R - L'aide au développement, surtout après le désengagement des États-Unis - parce que 50 milliards d'aide au développement en moins ont été annoncés par Donald Trump - encore une fois, nous allons voir comment cela va évoluer... Cela oblige encore plus la France à être à son rang. La France est attendue dans le cadre de cette solidarité internationale, qui permet de protéger aussi les Français parce que cela permet d'anticiper les crises, les crises climatiques, les crises de l'alimentation. Les Français apprécient cette aide au développement. Et je pense que la gauche en général, les socialistes en particulier, sont dans cet esprit également. En tout cas, pour la France, c'est un outil de rayonnement et c'est le bras armé de sa diplomatie. Et ce qui est fait pour aider les pays, notamment les pays les moins avancés, rend aussi service directement aux Français, en les protégeant.
Q - Comment va votre budget ? Est-ce que vous avez dû faire des sacrifices dans le budget qui va être voté ?
R - Le budget est en passe d'être voté. Tous les portefeuilles ministériels ont été appelés à faire des efforts en matière d'aide au développement. Il ne faut pas oublier que depuis 2017 nous avons doublé cette aide au développement. Et donc nous sommes dans une dynamique qui, malgré la contrainte budgétaire, va permettre de continuer à avoir ce rang dont je parlais tout à l'heure.
Q - Vous aurez les moyens de votre politique ?

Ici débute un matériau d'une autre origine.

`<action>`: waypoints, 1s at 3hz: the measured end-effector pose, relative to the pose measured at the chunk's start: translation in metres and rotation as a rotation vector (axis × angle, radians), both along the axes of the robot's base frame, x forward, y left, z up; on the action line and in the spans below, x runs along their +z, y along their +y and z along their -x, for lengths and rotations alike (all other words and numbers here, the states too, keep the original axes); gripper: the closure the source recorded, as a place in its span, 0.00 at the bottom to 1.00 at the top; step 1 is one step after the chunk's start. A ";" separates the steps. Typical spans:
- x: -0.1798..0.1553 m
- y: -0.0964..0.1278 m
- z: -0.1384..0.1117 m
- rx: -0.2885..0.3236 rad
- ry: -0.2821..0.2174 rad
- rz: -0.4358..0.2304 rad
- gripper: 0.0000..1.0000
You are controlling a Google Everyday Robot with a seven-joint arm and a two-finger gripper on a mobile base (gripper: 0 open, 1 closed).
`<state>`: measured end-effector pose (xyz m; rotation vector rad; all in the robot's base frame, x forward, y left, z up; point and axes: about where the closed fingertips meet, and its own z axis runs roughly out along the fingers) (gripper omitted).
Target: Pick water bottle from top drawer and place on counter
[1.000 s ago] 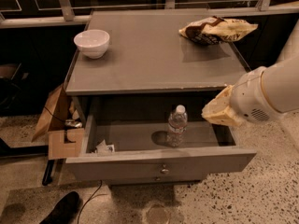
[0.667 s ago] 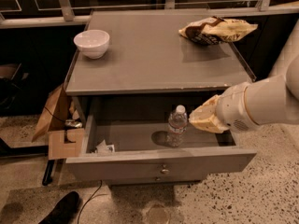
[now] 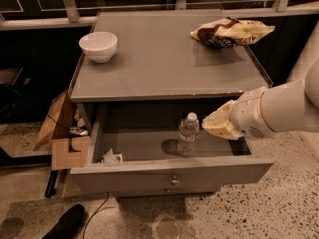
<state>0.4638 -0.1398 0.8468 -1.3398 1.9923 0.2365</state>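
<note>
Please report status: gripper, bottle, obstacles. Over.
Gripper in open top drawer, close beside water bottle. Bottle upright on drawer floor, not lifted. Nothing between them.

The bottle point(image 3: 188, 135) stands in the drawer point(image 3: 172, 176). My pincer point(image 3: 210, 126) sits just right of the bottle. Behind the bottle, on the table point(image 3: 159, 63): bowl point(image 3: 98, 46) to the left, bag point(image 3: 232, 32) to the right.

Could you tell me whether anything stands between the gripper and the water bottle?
Nothing visible does: the gripper hangs close beside the upright water bottle inside the open top drawer.
</note>
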 end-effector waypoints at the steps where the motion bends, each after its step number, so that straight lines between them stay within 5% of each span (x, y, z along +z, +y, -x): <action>1: -0.014 -0.009 -0.005 -0.039 0.000 0.020 0.81; 3: -0.043 -0.025 -0.019 -0.100 0.011 0.053 0.35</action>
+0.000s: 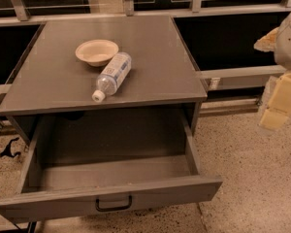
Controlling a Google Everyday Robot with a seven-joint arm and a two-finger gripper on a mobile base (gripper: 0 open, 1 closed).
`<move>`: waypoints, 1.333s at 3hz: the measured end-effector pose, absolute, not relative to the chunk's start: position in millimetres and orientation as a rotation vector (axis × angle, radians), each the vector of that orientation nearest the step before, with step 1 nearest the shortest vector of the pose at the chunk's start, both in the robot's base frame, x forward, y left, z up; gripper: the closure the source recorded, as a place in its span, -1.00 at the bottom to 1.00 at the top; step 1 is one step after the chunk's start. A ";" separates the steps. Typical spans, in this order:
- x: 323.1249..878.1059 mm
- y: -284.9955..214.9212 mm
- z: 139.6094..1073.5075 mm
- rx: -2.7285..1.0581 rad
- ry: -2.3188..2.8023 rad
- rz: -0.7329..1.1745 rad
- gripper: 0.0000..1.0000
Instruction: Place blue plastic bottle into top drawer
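The blue plastic bottle (pixel 112 76) lies on its side on the grey cabinet top (pixel 53 76), its white cap pointing toward the front edge. It rests right next to a beige shallow bowl (pixel 97 51). The top drawer (pixel 111 178) stands pulled open below, with nothing visible inside it, and a dark loop handle (pixel 114 205) sits on its front panel. My gripper (pixel 277 105) is at the far right edge of the view, well away from the bottle, off the side of the cabinet and above the floor.
Dark window panels and metal rails (pixel 233 73) run behind the cabinet. Speckled floor (pixel 252 178) lies to the right of the drawer. A dark cable or clip (pixel 7 149) lies on the floor at the left.
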State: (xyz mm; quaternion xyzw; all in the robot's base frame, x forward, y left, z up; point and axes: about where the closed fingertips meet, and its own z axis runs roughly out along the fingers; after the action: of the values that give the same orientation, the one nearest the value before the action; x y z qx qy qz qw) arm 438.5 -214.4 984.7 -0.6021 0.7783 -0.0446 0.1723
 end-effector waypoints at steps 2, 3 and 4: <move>445.0 -202.7 988.4 -1.783 2.106 -0.172 -1.00; 461.9 -170.0 993.0 -1.979 1.856 -0.246 -1.00; 479.3 -136.0 998.8 -2.176 1.579 -0.332 -1.00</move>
State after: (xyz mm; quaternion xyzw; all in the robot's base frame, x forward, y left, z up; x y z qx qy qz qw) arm 479.3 -136.0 998.8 -0.7847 0.5692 -0.1195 0.2147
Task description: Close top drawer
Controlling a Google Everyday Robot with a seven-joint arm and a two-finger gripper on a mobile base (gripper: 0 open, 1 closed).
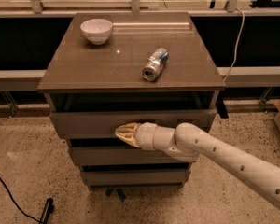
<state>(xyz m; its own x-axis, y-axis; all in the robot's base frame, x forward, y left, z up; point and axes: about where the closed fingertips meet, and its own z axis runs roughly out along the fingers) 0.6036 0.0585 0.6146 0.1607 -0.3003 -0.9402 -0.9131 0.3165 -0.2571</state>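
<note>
The top drawer (84,124) is the highest of three in a small grey-brown cabinet. It sits just under the worktop (79,71). Its front is a wide, flat board with no handle on it. The board is plain and the same dull grey-brown as the rest of the cabinet. The drawer is not shut all the way: it sticks out a little, further than the two fronts below it. A dark gap shows between the top edge of the board and the worktop. Through that gap you can see a bit of the deep, dark box inside.

The pincer (121,133) is at the low edge of the drawer front, near the middle. Its two tan fingers are pressed together into one point, and it holds nothing. The tip touches the board. The white arm (233,164) comes in from the lower right and reaches across the front of the cabinet.

Under the top drawer are the middle drawer front (98,156) and the bottom drawer front (130,176) — both are thinner.

On the worktop stands a white bowl (96,30) at the back left. A silver can (155,65) lies on its side, right of the middle, well apart from the bowl.
</note>
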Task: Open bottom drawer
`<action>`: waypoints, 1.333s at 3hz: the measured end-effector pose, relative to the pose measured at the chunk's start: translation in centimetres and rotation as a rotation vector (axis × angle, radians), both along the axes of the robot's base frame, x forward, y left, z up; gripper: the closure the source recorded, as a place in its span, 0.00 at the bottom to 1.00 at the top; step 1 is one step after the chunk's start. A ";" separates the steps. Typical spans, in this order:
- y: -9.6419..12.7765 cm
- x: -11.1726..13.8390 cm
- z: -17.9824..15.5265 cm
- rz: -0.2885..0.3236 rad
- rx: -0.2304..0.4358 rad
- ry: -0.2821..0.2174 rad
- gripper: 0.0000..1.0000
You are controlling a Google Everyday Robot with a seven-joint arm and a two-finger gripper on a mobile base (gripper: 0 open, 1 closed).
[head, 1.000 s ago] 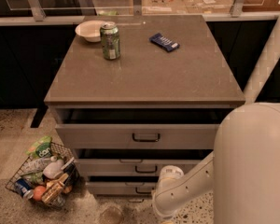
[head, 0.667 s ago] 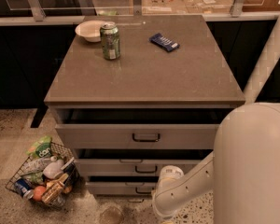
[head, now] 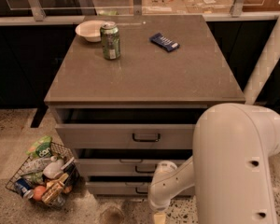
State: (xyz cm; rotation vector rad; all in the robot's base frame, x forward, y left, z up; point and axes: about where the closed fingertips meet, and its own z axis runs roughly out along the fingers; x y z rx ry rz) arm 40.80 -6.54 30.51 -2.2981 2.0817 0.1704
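The bottom drawer [head: 111,188] is the lowest and narrowest grey front of the cabinet, with a small dark bar handle [head: 141,190] at its centre. It stands slightly out, with a dark gap above it. My white arm [head: 233,162] reaches down from the right in front of the cabinet. The wrist covers the drawer's right part. My gripper [head: 158,216] is at the bottom edge of the view, just below and right of the handle, mostly cut off.
The middle drawer [head: 107,167] and top drawer [head: 102,136] are also slightly out. A green can [head: 110,41], white bowl [head: 89,30] and blue packet [head: 164,41] lie on the cabinet top. A wire basket [head: 42,178] of groceries stands on the floor at left. A white post [head: 269,55] is at right.
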 end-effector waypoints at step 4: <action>2.9 2.6 -4.2 0.072 0.147 -0.079 0.00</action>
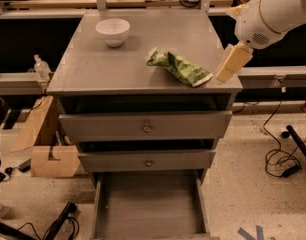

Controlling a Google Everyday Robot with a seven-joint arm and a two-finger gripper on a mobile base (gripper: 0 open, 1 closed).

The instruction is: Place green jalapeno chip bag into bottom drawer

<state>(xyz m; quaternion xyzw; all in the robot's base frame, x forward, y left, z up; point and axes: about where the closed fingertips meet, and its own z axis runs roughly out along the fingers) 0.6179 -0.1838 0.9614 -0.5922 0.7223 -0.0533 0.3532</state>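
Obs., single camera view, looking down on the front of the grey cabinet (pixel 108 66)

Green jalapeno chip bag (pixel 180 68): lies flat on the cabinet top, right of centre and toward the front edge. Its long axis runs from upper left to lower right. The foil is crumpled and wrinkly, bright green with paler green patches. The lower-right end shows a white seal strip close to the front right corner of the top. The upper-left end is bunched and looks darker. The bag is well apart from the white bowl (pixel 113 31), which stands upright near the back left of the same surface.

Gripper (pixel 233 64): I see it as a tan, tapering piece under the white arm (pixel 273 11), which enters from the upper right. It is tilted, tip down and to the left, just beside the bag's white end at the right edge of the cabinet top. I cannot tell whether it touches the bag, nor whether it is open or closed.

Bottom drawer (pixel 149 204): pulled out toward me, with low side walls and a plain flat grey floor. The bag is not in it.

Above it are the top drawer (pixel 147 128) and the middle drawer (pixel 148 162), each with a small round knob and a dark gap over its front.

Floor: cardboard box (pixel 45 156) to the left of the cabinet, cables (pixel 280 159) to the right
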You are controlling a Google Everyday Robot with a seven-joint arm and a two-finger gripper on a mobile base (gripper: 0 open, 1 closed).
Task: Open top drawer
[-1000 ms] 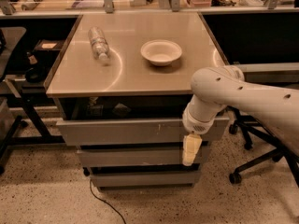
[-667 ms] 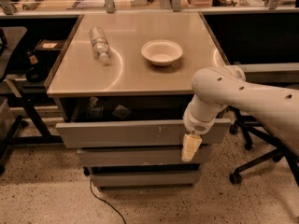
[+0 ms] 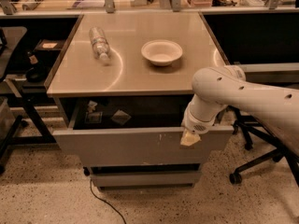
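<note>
The pincer [image 3: 190, 137] meets the open top drawer's [image 3: 126, 146] front lip; its grip cannot be told.

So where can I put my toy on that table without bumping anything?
The table is bare along its whole front, from the bottle and the bowl to the edge; so is the gap between them. Crowded: the top drawer at its right end, where the gripper is at its front.

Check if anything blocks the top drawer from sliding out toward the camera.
Nothing visible does. The claw sits at the upper edge of the top drawer, right of centre. A thin cable lies on the floor, below the drawer's path; the office chair stands off to the right.
</note>
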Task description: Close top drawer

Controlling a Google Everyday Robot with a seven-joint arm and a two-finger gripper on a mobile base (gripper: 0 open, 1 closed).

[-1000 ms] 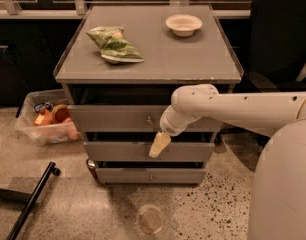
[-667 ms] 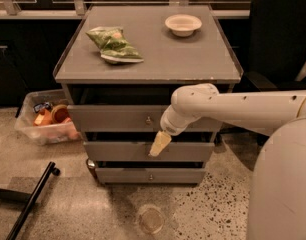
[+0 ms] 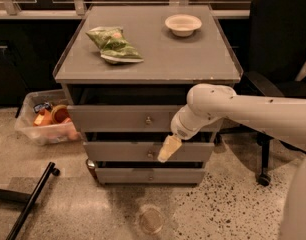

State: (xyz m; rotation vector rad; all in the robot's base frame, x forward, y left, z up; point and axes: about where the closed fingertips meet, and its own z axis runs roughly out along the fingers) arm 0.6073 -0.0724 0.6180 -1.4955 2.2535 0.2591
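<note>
The top drawer (image 3: 118,119) is a wide grey front with a small round metal knob (image 3: 148,120). It stands pulled out from the grey cabinet, with a dark gap above it. Two shorter grey drawer fronts (image 3: 128,151) sit below it. My gripper (image 3: 168,149) hangs from the white arm that comes in from the right. Its cream-coloured tip points down and left in front of the middle drawer, just below and right of the top drawer's knob. It holds nothing that I can see.
On the cabinet top (image 3: 193,59) lie a green snack bag (image 3: 113,45) and a white bowl (image 3: 183,24). A clear bin (image 3: 45,124) with items stands on the floor at the left. A black office chair (image 3: 278,59) stands at the right. A clear cup (image 3: 151,219) lies on the floor in front.
</note>
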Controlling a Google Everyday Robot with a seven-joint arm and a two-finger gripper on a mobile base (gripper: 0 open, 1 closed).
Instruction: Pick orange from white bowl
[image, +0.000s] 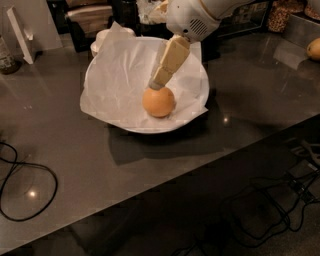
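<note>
Orange is lying in the white bowl, on the white paper sheet lining it, slightly toward the bowl's near side. Bowl is sitting on the dark grey tabletop, in the far half, roughly midway between the left and right edges. Gripper is being held over the bowl, angled down from the far right, with its cream tip right at the orange's upper far-left side. Touching or just above it cannot be told. Whether the gripper is apart or together cannot be told from this angle. Orange is not being lifted; it is being supported by the paper. White arm housing is being seen above the bowl's far rim. Small stacked white dishes are being partly hidden behind the bowl's far-left rim. Yellowish fruit is lying by the tabletop's right edge, well apart from the bowl. Black cable is looping on the tabletop near the left edge, toward the near-left corner.
</note>
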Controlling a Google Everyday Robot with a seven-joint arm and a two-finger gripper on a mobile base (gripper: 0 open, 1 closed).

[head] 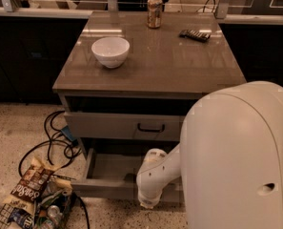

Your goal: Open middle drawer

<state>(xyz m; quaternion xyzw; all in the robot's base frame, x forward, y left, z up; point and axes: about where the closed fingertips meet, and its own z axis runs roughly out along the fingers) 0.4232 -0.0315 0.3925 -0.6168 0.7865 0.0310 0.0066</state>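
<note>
The middle drawer (pixel 107 170) stands pulled out from the cabinet, below the uppermost grey drawer front (pixel 124 126) with its black bar handle (pixel 150 127). The plain grey tray inside shows on the left. Its front panel (pixel 100 188) runs just above the floor, and its handle is hidden. My white arm (pixel 155 173) reaches down over the centre of that front. My gripper (pixel 148 200) is at the arm's lower end, against the drawer front. The lowest drawer is hidden.
A white bowl (pixel 110 51), a drink can (pixel 154 11) and a dark remote-like object (pixel 195 35) sit on the cabinet top (pixel 169 66). Black cables (pixel 55 137), a snack bag (pixel 29 185) and a wire basket (pixel 17 216) lie on the floor at left. My white body (pixel 236 161) fills the right.
</note>
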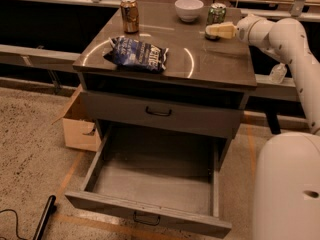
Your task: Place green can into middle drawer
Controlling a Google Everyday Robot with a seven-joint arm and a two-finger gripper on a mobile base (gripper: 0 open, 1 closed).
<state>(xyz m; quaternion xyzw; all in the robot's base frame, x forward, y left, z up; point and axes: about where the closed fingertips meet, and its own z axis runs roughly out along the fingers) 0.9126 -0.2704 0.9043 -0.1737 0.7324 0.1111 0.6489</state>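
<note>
Camera view: my arm [281, 34] stretches level over the cabinet [215, 66], gripper [213, 31] just beside the green can [216, 11]; I cannot tell its grip.

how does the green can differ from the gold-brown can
The green can is dark green, the gold-brown can amber. The green can stands back right beside the white bowl, the gold-brown can back left. The gripper sits at the green can's base, far from the gold-brown can. Both stand upright on the cabinet top.
</note>
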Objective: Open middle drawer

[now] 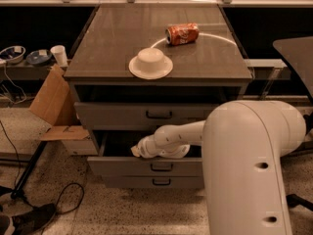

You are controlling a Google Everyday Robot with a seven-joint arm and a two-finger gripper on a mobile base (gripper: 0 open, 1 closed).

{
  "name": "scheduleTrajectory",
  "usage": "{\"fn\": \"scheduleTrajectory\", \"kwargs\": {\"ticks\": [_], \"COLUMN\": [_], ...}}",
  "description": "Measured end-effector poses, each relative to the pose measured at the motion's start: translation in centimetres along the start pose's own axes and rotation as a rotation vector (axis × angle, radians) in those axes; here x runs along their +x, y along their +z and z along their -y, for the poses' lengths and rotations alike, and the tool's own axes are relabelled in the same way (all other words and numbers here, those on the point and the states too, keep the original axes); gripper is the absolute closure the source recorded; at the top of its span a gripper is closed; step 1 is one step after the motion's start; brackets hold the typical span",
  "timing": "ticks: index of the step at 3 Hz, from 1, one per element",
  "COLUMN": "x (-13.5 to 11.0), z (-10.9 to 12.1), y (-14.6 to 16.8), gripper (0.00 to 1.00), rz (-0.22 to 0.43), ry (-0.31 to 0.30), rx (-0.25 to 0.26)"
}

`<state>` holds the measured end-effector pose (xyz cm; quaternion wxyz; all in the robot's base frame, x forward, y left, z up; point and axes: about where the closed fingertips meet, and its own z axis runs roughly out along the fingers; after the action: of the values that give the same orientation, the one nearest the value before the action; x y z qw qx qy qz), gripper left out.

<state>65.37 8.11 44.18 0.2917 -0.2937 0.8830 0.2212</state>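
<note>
The grey cabinet (161, 70) has three drawer fronts, each with a black loop handle. The middle drawer (122, 166) is pulled out and its dark inside shows behind the front panel. Its handle (161, 167) is at the centre of the panel. The top drawer (112, 115) and the bottom drawer (127, 182) are shut. My white arm reaches in from the right. My gripper (138, 151) is just above the middle drawer's front edge, left of the handle, over the open cavity.
A white upturned bowl on a plate (150, 62) and a red soda can (182, 34) lying on its side are on the cabinet top. A cardboard box (51, 99) leans at the cabinet's left. Cables (68, 199) lie on the floor. My arm's large white body (249, 170) fills the lower right.
</note>
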Motion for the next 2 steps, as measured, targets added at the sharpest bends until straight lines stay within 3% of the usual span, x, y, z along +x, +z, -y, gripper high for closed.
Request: {"fn": "scheduleTrajectory", "kwargs": {"ticks": [1,2], "x": [-0.05,0.11], "z": [0.04,0.08], "y": [0.90,1.26], "gripper": [0.98,0.76], "rz": [0.007,0.001], "ry": [-0.022,-0.029], "rx": [0.018,0.020]}}
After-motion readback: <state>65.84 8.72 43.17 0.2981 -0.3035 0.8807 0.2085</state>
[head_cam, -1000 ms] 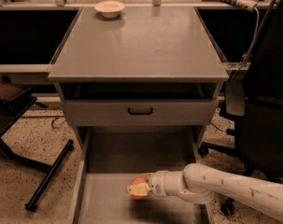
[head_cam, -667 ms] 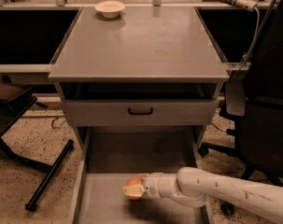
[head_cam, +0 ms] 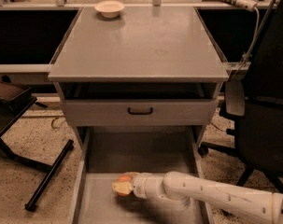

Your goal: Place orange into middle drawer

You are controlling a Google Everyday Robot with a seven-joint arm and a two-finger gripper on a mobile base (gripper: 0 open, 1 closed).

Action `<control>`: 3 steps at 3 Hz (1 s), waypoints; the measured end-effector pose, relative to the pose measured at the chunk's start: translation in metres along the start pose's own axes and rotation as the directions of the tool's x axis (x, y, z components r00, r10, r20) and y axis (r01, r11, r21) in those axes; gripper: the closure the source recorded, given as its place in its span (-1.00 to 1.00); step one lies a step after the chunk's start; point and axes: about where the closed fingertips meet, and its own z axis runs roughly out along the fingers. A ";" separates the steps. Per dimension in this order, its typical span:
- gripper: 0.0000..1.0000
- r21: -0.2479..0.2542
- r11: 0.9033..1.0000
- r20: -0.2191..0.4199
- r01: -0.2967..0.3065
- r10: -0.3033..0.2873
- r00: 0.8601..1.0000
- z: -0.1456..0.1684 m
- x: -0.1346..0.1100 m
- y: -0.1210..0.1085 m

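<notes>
Step in hand: release of orange (head_cam: pixel 126 177) into drawer (head_cam: pixel 101 199). Drawer is pulled fully out below the handled front (head_cam: pixel 140 112). Arm enters from lower right, and gripper (head_cam: pixel 121 185) is low over the drawer floor, left of centre and well inside the side walls. Orange sits at the gripper tip, just above the floor or touching it; contact cannot be resolved. Jaws are pinched on the orange, pale fingers (head_cam: pixel 117 188) wrapping its lower side with no gap visible. To do this well: lower until the fruit rests on the floor, open only enough to free it, pause in case it rolls, then withdraw along the entry line, clear of the front above. Bowl (head_cam: pixel 109 8) on the surface (head_cam: pixel 141 45) is not involved.
</notes>
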 end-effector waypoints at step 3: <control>0.16 0.019 1.000 -0.007 -0.009 0.009 1.000 0.012 0.009 -0.001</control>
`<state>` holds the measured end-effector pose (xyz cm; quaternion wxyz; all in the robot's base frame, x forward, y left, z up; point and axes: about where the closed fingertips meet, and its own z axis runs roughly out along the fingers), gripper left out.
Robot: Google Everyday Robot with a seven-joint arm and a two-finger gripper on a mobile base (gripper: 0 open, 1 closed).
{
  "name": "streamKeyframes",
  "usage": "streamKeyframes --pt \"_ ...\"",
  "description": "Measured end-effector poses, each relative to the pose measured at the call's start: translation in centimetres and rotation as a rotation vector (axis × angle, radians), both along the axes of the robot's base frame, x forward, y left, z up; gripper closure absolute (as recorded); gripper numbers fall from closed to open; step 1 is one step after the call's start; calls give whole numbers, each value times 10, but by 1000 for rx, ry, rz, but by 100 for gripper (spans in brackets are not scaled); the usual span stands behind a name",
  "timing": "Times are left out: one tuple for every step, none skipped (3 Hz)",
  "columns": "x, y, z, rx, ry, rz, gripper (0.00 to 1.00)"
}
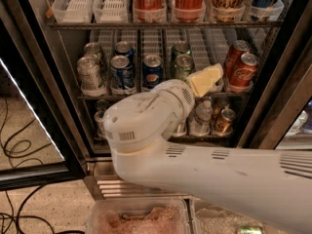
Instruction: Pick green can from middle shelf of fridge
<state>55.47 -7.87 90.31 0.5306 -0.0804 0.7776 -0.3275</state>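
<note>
The fridge (45, 57) stands open in the camera view. Two green cans sit one behind the other in a lane of the middle shelf (157, 44); the front green can (181, 65) shows its silver top. My gripper (206, 79), cream-coloured at the end of the bulky white arm (146, 118), hangs just right of the front green can, level with its lower half and in front of the shelf edge. The arm hides the shelf's front rail below the can.
Blue Pepsi cans (122, 72) and silver cans (90, 75) stand left of the green ones, red cola cans (241, 66) to the right. Small bottles (202, 117) fill the rack below. The glass door (24, 130) hangs open left; cables (14, 147) lie on the floor.
</note>
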Motion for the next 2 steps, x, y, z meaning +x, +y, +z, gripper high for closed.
streamKeyframes --pt "-21 -56 -7 309 62 -77 0" --pt "-20 -46 -1 217 72 -42 0"
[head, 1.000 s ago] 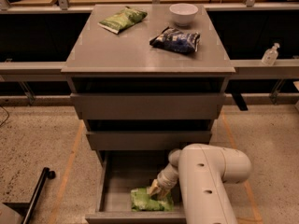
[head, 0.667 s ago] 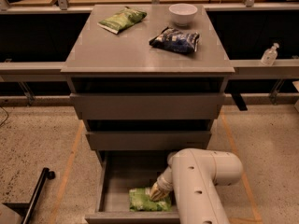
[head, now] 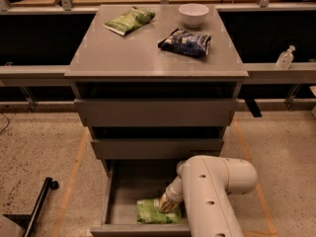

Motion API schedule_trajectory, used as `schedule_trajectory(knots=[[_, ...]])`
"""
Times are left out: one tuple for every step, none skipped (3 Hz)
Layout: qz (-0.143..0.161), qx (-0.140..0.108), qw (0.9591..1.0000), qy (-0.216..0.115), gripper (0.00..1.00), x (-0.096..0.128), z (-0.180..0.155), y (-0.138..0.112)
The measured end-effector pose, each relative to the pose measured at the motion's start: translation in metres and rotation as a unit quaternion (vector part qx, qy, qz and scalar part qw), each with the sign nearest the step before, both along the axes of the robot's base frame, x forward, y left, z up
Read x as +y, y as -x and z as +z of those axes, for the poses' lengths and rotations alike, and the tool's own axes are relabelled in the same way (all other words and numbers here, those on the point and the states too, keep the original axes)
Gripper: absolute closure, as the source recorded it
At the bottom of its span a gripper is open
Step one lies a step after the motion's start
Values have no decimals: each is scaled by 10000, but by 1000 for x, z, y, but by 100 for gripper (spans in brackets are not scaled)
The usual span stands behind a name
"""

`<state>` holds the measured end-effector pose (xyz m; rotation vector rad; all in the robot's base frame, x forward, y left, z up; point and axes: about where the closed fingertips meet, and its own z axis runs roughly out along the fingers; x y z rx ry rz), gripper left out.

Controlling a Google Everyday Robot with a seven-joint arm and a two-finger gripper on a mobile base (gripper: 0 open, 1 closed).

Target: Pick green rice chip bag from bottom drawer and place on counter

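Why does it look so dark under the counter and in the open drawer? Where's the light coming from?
Camera view: warm light seems to come from above, so the counter is brightest; its overhang leaves black gaps over the upper drawers; the bottom drawer is dim, and there the gripper sits at the green bag's right end.

Cream end effector [head: 167,207] in grey bottom drawer [head: 110,201], on light-green rice chip bag [head: 149,213]; counter [head: 148,53] grey.

Text: none readable.
Blue bag [head: 186,42], flat green bag [head: 129,21] on bench [head: 148,59]: print illegible.
Pincer [head: 167,207]: in bottom drawer [head: 129,189], at right end of puffy green bag [head: 149,213].
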<state>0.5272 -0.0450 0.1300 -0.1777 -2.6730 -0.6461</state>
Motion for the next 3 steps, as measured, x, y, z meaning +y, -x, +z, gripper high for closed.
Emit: schedule_trajectory(knots=[[0,0,10000,0,59,0,0,0],[25,-165,9999,14,36,3,10,-3],[184,-830,9964,21,11,16,54,-13]])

R - Nous avons les moyens de notre politique. Cela ne fait plaisir à personne mais, là aussi, je pense que les Français appellent à de la responsabilité, à de l'équilibre. Et les efforts que nous allons faire aujourd'hui vont permettre justement, comme l'a dit le Premier ministre, à l'horizon 2026, d'espérer retrouver l'élan que nous avions pris depuis 2017, de faire de l'aide au développement cet outil de rayonnement de notre pays.
Q - À droite et à l'extrême droite, on dit : "C'est simple : il faut couper l'aide au développement, les aides au développement à l'Algérie et à la Chine." Est-ce que c'est beaucoup d'argent ?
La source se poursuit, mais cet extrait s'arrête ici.